Thanks folks, and I normally dont speak like this. I have been following the
incident closely

<http://en.wikipedia.org/wiki/2012_Delhi_gang_rape_case>

and I had to get that out of my system.

For those who have not been following this particular incident, as a measure
of immediate damage control the govt had recently (quite grandiosely)
announced a new number: 181. This was a "special" "fast track" number
explicitly set up for responding to threats of immediate and sexual nature.

Guess what, [http://timesofindia.indiatimes.com/city/delhi/Auto-driver-
th...](http://timesofindia.indiatimes.com/city/delhi/Auto-driver-threatens-
TOI-reporter-with-worst-violence/articleshow/17906753.cms)
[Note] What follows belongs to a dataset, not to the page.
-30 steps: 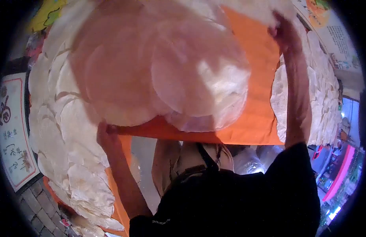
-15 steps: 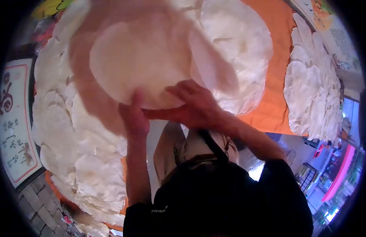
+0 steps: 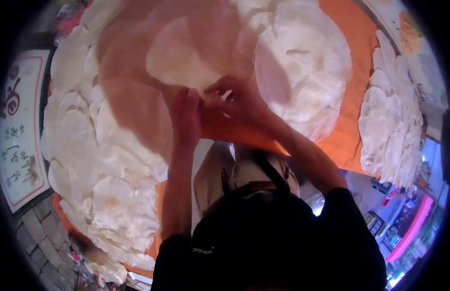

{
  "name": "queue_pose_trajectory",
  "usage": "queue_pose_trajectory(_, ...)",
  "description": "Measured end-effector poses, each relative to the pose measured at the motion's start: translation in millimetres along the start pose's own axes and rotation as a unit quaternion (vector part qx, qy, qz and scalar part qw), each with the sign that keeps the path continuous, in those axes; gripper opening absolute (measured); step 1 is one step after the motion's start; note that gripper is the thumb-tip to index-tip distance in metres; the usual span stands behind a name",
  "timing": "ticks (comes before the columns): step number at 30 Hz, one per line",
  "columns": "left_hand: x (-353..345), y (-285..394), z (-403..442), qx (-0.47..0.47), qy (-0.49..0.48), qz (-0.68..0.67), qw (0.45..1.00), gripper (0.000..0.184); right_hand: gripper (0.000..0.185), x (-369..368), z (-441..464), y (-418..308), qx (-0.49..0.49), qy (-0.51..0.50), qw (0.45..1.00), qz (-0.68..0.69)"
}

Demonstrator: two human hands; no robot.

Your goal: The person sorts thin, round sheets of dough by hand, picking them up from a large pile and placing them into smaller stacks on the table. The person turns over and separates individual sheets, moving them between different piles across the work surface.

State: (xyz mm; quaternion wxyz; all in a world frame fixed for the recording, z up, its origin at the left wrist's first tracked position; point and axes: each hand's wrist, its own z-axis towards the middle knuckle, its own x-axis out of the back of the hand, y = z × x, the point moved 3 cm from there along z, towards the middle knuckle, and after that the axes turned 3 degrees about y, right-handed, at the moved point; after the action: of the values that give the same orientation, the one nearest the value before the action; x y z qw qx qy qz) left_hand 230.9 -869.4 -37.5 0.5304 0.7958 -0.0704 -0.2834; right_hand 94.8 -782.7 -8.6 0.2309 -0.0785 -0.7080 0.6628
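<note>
A pale, thin round wrapper (image 3: pixel 174 56) lies before me, its near edge at my fingertips. My left hand (image 3: pixel 186 114) has its thumb and fingers pressed together at that edge. On the other side, my right hand (image 3: pixel 244 99) is bent with its fingertips in a pinch at the same edge. The two hands are close together, in shadow, so the exact grip is hard to see. Overlapping wrappers (image 3: pixel 123 145) spread out to the left, and a round pile of wrappers (image 3: pixel 307 63) sits right of my right hand.
An orange cloth (image 3: pixel 339 131) covers the table. Another row of overlapping wrappers (image 3: pixel 390 116) lies at the far right. A white sign with dark writing (image 3: pixel 23 131) stands at the left edge, above paving (image 3: pixel 45 242). A light-coloured bag (image 3: pixel 210 177) is against my body.
Both hands have moved up and closer together. The wrapper, earlier showing as a wide pale round under the hands, now shows less of its surface, with more shadow across it.
</note>
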Motion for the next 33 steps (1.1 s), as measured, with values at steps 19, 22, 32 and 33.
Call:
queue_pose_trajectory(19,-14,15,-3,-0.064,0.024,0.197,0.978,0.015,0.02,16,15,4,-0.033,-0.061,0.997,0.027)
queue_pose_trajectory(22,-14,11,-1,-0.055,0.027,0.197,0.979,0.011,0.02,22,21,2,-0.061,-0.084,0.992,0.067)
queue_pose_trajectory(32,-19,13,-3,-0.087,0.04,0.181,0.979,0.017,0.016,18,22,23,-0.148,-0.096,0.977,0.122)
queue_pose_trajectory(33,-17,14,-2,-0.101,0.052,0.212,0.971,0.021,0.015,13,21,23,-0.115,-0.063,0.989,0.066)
The police, most of them are just incapable of conceiving the notion that they
have a duty to respond (helpfully that is) when a woman is in danger. Forget
responding to immediate threats, they will point blank refuse to even
officially register the assault.

Police officers who have been formally accused of molestation, have routinely
got promoted to the top, suffered no consequence at all, won patronage from
the highest elected officials of the state. This is almost the standard
script, unless the whole country erupts in outrage. Sadly the latter doesnt
happen very often.

<http://en.wikipedia.org/wiki/SPS_Rathore>

[http://en.wikipedia.org/wiki/KPS_Gill#1996_conviction_for_se...](http://en.wikipedia.org/wiki/KPS_Gill#1996_conviction_for_sexual_harassment)

------
readme
>“I don’t think this will make any difference in controlling rape cases,” says
Sehba Farooqui, a woman’s rights activist in Delhi.
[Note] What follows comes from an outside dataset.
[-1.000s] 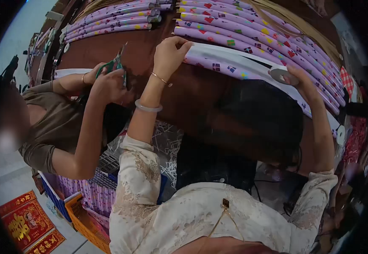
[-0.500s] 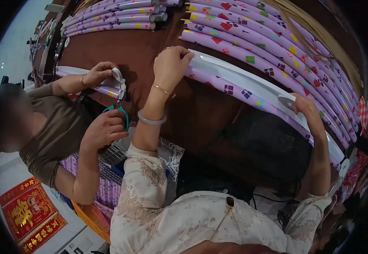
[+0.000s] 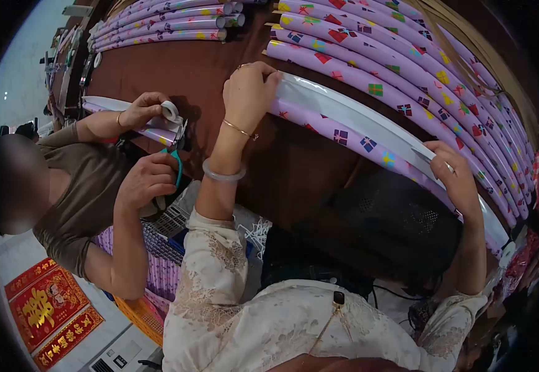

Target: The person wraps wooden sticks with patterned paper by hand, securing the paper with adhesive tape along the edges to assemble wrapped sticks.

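Note:
A gift-patterned lilac roll of wrapping paper [image 3: 350,137] lies across the table in front of me, its white inner side showing along a loose flap. My left hand [image 3: 251,90] is closed in a pinch at the roll's left end. Over the right part of the white flap, my right hand [image 3: 452,170] is closed on a thin, pale grey-white piece [image 3: 423,155], too small to name.
Many patterned rolls [image 3: 375,68] are stacked beyond my roll, with more [image 3: 164,28] at the far left. Beside me a co-worker's hands hold white tape [image 3: 170,111] and teal-handled scissors [image 3: 178,164] over another roll. A black mesh item [image 3: 393,223] sits below my roll.
The pale piece in my right hand has tilted and now looks thinner. My left hand stays at the roll's end. The co-worker's scissors hand has shifted slightly, and the view has moved a little.

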The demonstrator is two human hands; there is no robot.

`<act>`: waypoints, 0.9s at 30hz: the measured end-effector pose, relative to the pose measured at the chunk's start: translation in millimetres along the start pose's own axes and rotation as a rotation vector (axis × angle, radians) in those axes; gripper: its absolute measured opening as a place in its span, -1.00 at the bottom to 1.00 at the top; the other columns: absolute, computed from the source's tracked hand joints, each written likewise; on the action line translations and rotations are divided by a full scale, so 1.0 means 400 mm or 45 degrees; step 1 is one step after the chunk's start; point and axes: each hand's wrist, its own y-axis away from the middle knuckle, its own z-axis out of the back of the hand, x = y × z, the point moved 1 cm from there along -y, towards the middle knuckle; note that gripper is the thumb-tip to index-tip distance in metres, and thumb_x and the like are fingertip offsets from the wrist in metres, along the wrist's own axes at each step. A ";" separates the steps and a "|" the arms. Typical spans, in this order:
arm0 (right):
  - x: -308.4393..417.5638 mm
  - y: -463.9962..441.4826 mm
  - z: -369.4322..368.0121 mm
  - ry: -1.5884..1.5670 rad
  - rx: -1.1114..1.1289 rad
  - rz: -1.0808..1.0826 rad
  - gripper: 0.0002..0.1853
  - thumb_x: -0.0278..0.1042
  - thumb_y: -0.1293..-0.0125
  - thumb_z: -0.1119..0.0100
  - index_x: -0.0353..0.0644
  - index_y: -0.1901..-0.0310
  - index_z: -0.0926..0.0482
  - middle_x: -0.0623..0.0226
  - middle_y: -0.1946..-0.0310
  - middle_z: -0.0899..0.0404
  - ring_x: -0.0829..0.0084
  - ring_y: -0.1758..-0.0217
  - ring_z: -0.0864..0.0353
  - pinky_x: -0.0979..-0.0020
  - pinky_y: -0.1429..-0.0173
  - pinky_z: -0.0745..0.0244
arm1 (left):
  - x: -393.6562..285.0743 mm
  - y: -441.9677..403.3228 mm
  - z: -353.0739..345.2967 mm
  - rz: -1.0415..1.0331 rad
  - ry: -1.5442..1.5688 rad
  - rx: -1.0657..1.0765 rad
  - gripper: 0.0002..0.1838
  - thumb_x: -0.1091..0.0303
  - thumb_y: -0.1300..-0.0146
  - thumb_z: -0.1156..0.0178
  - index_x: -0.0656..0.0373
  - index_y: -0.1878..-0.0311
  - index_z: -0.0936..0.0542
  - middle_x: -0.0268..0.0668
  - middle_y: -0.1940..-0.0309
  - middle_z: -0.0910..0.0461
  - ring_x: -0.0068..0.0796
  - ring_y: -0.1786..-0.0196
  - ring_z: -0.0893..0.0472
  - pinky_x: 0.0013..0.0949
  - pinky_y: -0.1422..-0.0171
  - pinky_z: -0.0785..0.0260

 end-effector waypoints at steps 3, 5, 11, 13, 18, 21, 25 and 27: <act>-0.003 -0.006 0.000 -0.004 -0.004 0.003 -0.50 -0.01 -0.29 0.05 -0.46 0.33 -0.48 0.25 0.17 -0.47 0.44 0.16 -0.40 0.46 0.04 -0.25 | -0.002 -0.003 0.000 0.003 -0.013 -0.005 -0.79 0.20 -0.03 -0.22 0.16 0.42 -0.63 -0.16 0.42 -0.60 -0.13 0.30 -0.58 -0.17 0.19 -0.41; 0.001 -0.008 0.000 0.000 -0.002 0.012 -0.50 -0.02 -0.29 0.05 -0.46 0.33 -0.48 0.25 0.17 -0.47 0.45 0.16 -0.40 0.46 0.04 -0.25 | -0.004 -0.005 0.002 0.001 -0.025 -0.007 -0.79 0.21 -0.03 -0.22 0.16 0.42 -0.63 -0.15 0.42 -0.60 -0.13 0.30 -0.58 -0.16 0.20 -0.41; 0.000 -0.004 -0.002 -0.013 -0.010 0.009 -0.51 -0.03 -0.31 0.06 -0.46 0.33 -0.48 0.26 0.17 -0.46 0.44 0.16 -0.40 0.47 0.03 -0.25 | -0.002 -0.006 -0.002 0.001 -0.011 -0.010 -0.80 0.23 -0.02 -0.22 0.18 0.43 -0.63 -0.14 0.43 -0.60 -0.11 0.32 -0.58 -0.16 0.22 -0.41; -0.004 -0.007 0.000 -0.007 -0.004 0.007 -0.50 -0.01 -0.30 0.05 -0.45 0.33 -0.49 0.27 0.18 -0.46 0.44 0.15 -0.40 0.47 0.03 -0.25 | -0.002 -0.007 -0.005 0.004 -0.010 -0.006 -0.80 0.23 -0.02 -0.22 0.18 0.42 -0.63 -0.14 0.43 -0.60 -0.11 0.32 -0.58 -0.16 0.22 -0.41; 0.008 -0.005 -0.001 -0.010 0.005 0.013 -0.52 -0.03 -0.29 0.04 -0.44 0.33 -0.49 0.27 0.18 -0.45 0.43 0.15 -0.40 0.47 0.02 -0.25 | -0.001 -0.007 -0.006 0.008 0.006 -0.005 -0.79 0.23 0.00 -0.23 0.19 0.42 -0.63 -0.13 0.44 -0.60 -0.11 0.31 -0.59 -0.17 0.21 -0.42; 0.004 -0.005 0.001 0.011 -0.002 0.008 -0.55 -0.07 -0.28 0.03 -0.43 0.33 -0.49 0.27 0.19 -0.45 0.43 0.14 -0.40 0.46 0.02 -0.25 | -0.003 -0.013 -0.005 0.042 -0.037 0.032 -0.79 0.23 0.00 -0.22 0.18 0.42 -0.63 -0.13 0.44 -0.60 -0.11 0.31 -0.59 -0.17 0.22 -0.42; 0.001 -0.006 -0.002 0.015 -0.023 -0.010 -0.58 -0.09 -0.28 0.03 -0.43 0.33 -0.48 0.26 0.20 -0.46 0.42 0.15 -0.41 0.46 0.02 -0.26 | -0.006 -0.016 -0.002 0.049 -0.025 0.057 -0.80 0.22 0.00 -0.22 0.16 0.43 -0.64 -0.14 0.45 -0.60 -0.11 0.32 -0.59 -0.17 0.22 -0.43; -0.002 -0.008 -0.003 0.019 -0.035 0.007 -0.58 -0.09 -0.28 0.03 -0.43 0.32 -0.48 0.26 0.20 -0.46 0.43 0.16 -0.41 0.47 0.03 -0.26 | -0.002 -0.020 -0.005 0.038 -0.029 0.053 -0.79 0.20 0.00 -0.22 0.15 0.43 -0.64 -0.14 0.45 -0.61 -0.11 0.33 -0.59 -0.17 0.22 -0.43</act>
I agree. I don't think someone desperate enough to rape will care if their
victim has a wristwatch that can sms instantly. A good amount of potential
rapists aren't even going to know about them, even if the government
advertises it. A large portion of those who know either won't care, or will
rip the watch off the woman.

What would actually help stop a rape is some pepper spray. I don't know the
legality of that in India, but I have to say a lot of places in the US make it
way too difficult to acquire this very basic and effective self defense item.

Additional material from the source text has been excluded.